Objective: The aim of this study was to compare the bond strength of High-Translucency zirconia (HT) and lithium disilicate dental ceramics, under different surface treatments. Material And Methods: For this, ceramics were divided into groups: Control Group (C) (n = 5), lithium disilicate sheets, conditioned with 10% hydrofluoric acid, followed by application of 37% phosphoric acid, silane and universal adhesive application; Group HTAI (n = 5), HT zirconia sheets were blasted with silica oxide, followed by the application of universal adhesive; Group HTPAI (n = 5), HT zirconia sheets were blasted with silica oxide, followed by the application of non-thermal plasma and universal adhesive and the HTP Group (n = 5), HT zirconia received only the application of non-thermal argon plasma. Subsequently, the specimens of each group were subjected to a cementation process with resin cement, obtaining cylinders. After 24 h of storage, in distilled water, at 37°C, the specimens were subjected to a mechanical micro-shear test. The data obtained were submitted to ANOVA One-way followed by the Tukey test (5%). Results: The HTP Group was excluded from the statistical analysis, as adhesions failed within the storage period.

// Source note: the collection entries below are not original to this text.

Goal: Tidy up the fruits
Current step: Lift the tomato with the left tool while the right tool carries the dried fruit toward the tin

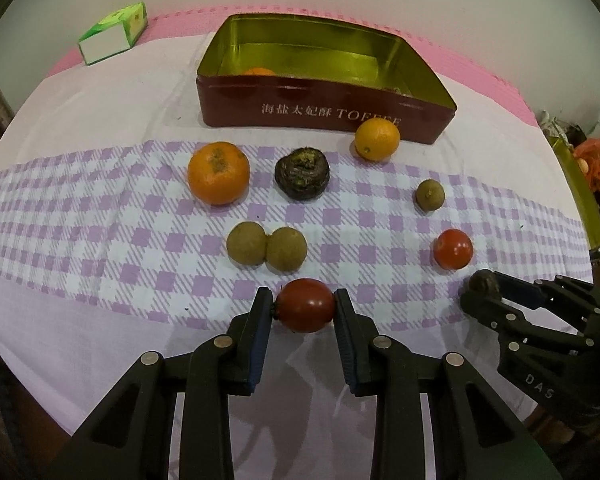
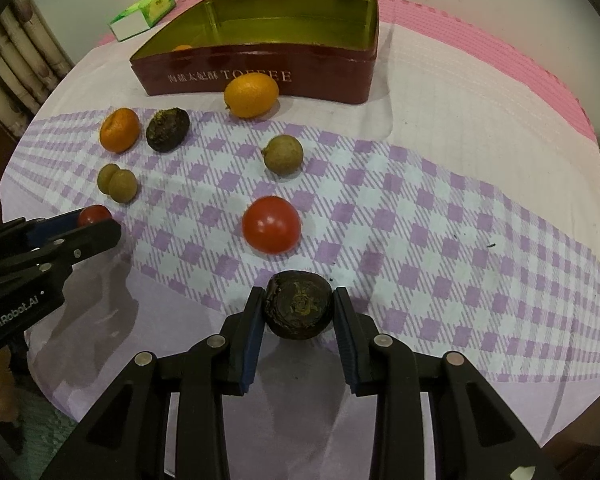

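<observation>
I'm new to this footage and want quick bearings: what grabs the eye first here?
Each gripper pinches a fruit at the near edge of the checked cloth: the left gripper holds a red tomato, the right gripper a dark brown water chestnut. Behind the scattered fruit sits an open maroon toffee tin with one orange fruit inside.

You have two red tomatoes (image 1: 305, 306) (image 1: 453, 249), three brown longans (image 1: 246, 245) (image 1: 287, 249) (image 1: 430, 195), three orange citrus fruits outside the tin (image 1: 219, 172) (image 1: 377, 139) and inside it (image 1: 260, 71), two dark water chestnuts (image 1: 302, 174) (image 2: 298, 306), one tin (image 1: 324, 108) and one green carton (image 1: 114, 32).
</observation>
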Motion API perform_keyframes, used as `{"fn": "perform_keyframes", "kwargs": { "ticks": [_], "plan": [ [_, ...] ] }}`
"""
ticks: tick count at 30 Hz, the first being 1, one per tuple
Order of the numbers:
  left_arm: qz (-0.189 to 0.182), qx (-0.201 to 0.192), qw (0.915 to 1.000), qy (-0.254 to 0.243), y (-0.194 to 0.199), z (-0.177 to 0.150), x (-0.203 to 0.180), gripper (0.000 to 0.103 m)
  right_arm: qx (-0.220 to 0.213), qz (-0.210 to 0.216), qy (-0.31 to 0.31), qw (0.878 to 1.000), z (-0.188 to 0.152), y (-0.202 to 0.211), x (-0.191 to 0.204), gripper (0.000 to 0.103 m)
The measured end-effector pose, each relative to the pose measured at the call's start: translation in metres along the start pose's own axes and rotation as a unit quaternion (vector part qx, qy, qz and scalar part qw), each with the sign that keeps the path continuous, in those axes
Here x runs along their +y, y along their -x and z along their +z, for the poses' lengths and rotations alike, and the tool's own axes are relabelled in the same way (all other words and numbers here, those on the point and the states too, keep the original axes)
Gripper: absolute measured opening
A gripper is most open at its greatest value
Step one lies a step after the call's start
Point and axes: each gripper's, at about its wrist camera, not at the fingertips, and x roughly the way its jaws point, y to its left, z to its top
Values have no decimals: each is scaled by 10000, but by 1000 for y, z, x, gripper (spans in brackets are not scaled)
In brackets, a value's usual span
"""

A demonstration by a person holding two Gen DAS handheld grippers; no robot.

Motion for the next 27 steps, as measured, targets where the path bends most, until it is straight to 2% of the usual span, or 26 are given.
{"fn": "perform_keyframes", "kwargs": {
  "ticks": [10, 18, 27],
  "plan": [
    [43, -362, 9993, -26, 15, 17, 10, 32, -333, 17, 73, 9994, 27, 24, -1, 31],
    [155, -774, 9969, -28, 33, 54, 18, 32, -611, -1, 133, 9980, 53, 35, -4, 31],
    [160, -1220, 9924, -95, 40, 102, 21, 32, -1012, 107, 99, 9948, 103, 42, -9, 31]
  ]
}}
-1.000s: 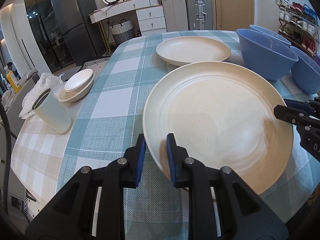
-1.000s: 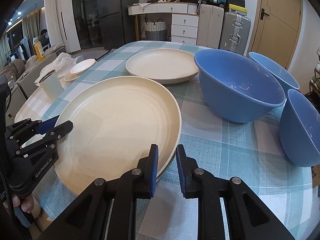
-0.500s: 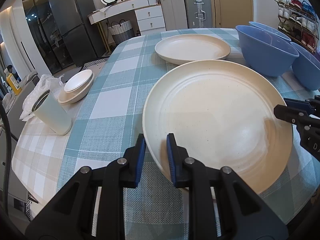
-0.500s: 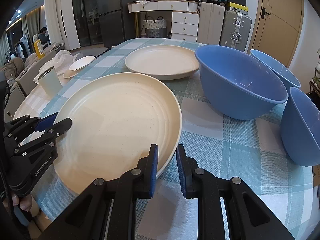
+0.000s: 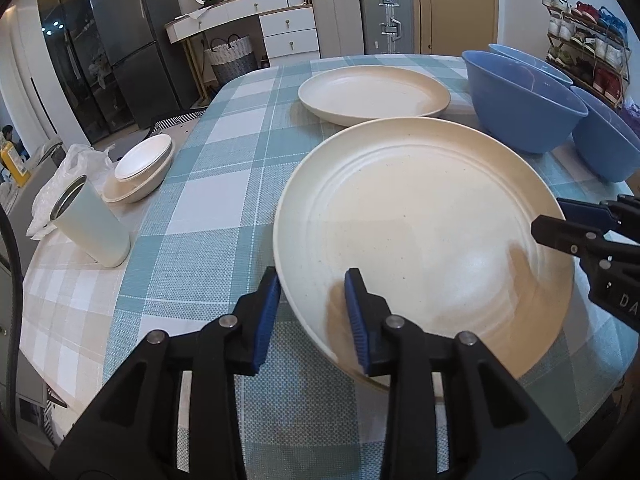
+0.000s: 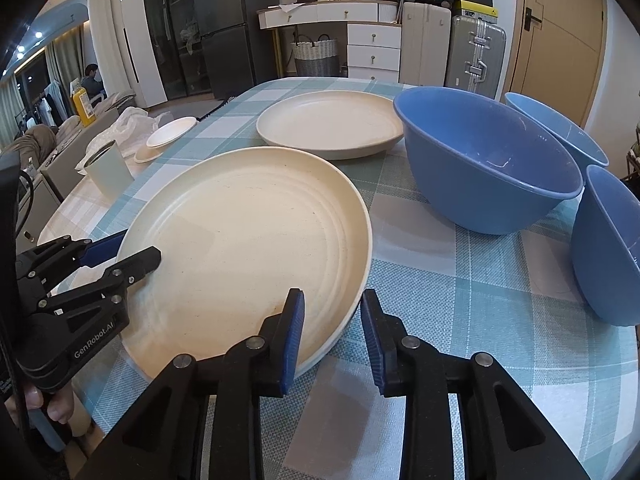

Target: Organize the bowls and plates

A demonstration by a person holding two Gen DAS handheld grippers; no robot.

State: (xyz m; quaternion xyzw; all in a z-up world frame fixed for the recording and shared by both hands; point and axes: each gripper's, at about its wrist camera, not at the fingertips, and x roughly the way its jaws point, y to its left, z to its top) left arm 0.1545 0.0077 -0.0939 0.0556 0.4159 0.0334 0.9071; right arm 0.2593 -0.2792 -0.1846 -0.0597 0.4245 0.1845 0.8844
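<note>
Plate grip: left gripper (image 5: 310,312) straddles the near plate's (image 5: 424,232) rim, one jaw inside, one outside; the gap looks wider than the rim, so it reads as released rather than clenched.
Other side: right gripper (image 6: 332,332) straddles the opposite edge the same way, jaws apart, nothing squeezed.
Reason for two holds: a wide, shallow plate would likely tip from one edge, so opposite rims make sense for a level lift.
Plate position: near edge of the checked surface (image 5: 208,208), seemingly resting on it.
Plate look: cream, faintly speckled, ringed inside, low raised rim.
Likely destination: second cream plate (image 6: 330,124) behind it, a matching one to stack on.
Bowls: three blue bowls (image 6: 488,156) grouped to the right.
</note>
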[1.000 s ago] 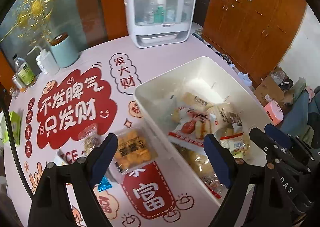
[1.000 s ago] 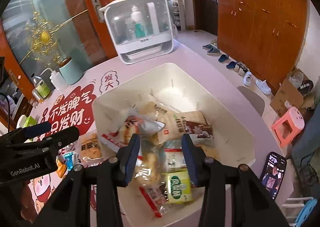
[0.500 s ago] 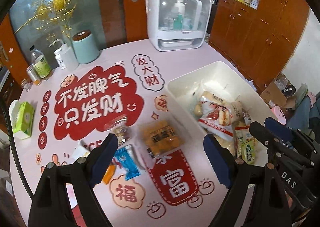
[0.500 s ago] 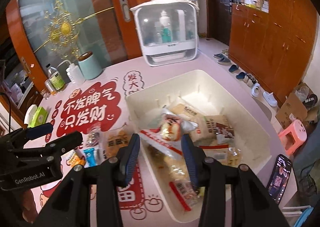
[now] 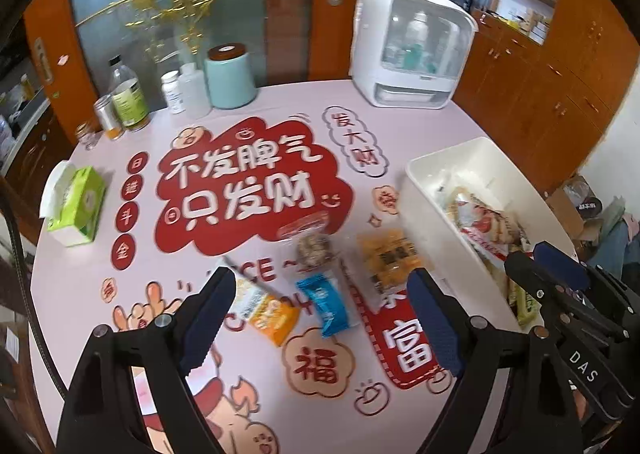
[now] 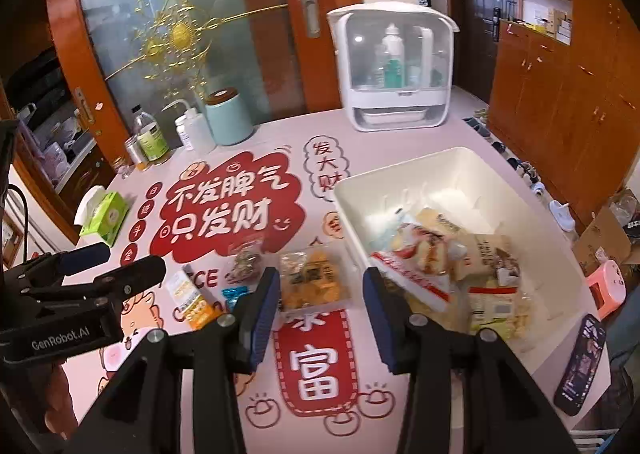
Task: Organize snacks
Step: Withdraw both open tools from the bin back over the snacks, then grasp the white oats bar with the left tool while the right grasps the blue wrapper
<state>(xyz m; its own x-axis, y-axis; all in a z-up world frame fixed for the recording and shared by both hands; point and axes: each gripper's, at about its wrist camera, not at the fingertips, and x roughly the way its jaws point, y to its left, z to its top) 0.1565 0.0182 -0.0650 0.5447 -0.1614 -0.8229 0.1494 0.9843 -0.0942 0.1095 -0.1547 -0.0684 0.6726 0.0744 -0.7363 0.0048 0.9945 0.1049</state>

In addition, it was not possible to verify a statistical difference between the control group C and the experimental groups HTAI and HTPAI. Conclusion: The results showed that the applicability of high translucency zirconia can potentially be compared to the lithium disilicate bond strength, when submitted to the same surface treatments, except for the plasma application, which alone was not effective. KEYWORDS Lithium disilicate; Nonthermal plasma; Zirconia ceramic.

Highlights

  • Dental restoration aesthetics, the translucency of modern restorative materials, is an important concern to the current perspectives in dentistry [1]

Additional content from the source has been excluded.